(Task requirements) Find "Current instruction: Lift" in the material below, then write out that line and every line after it exactly, ending with the last one; skip the pictures.

(Provided material)
::::

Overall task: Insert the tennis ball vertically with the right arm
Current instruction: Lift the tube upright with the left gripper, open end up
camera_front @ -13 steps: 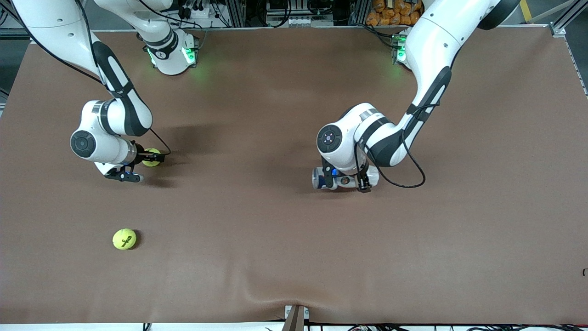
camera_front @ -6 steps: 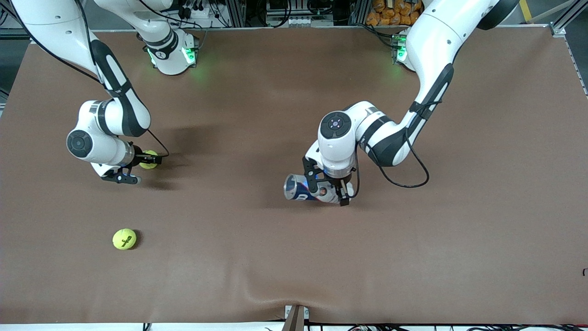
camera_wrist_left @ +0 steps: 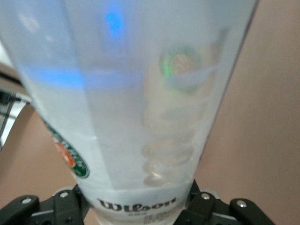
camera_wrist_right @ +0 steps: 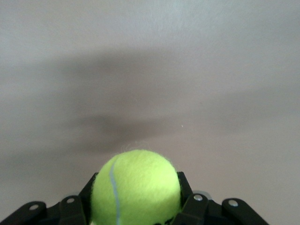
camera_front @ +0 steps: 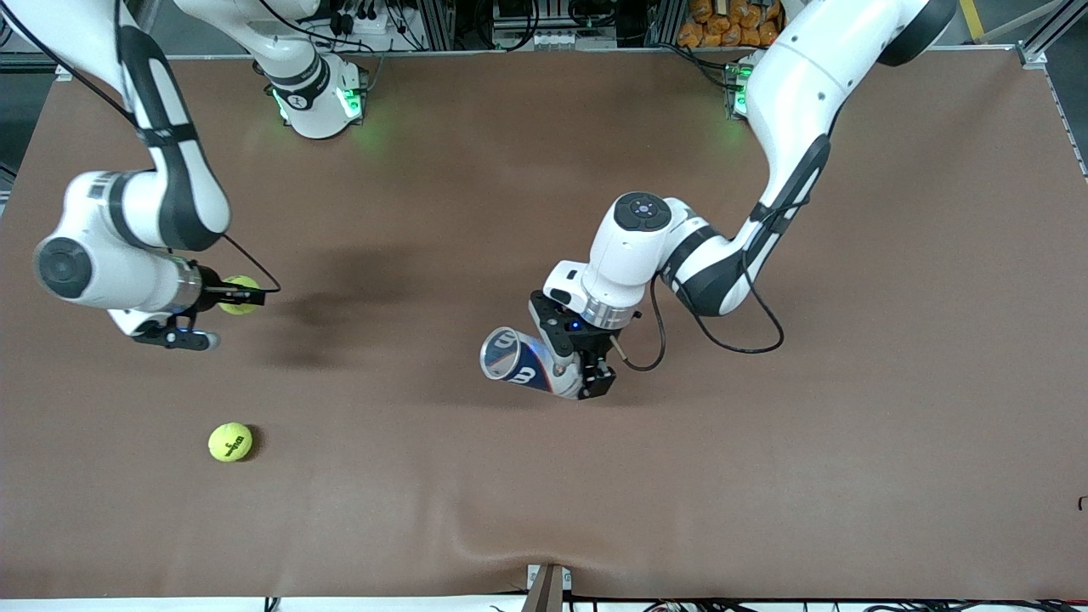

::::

(Written response)
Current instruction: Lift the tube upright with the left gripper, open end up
camera_front @ -13 steps: 
camera_front @ -6 steps: 
camera_wrist_left @ +0 steps: 
camera_wrist_right @ +0 steps: 
camera_front @ +0 steps: 

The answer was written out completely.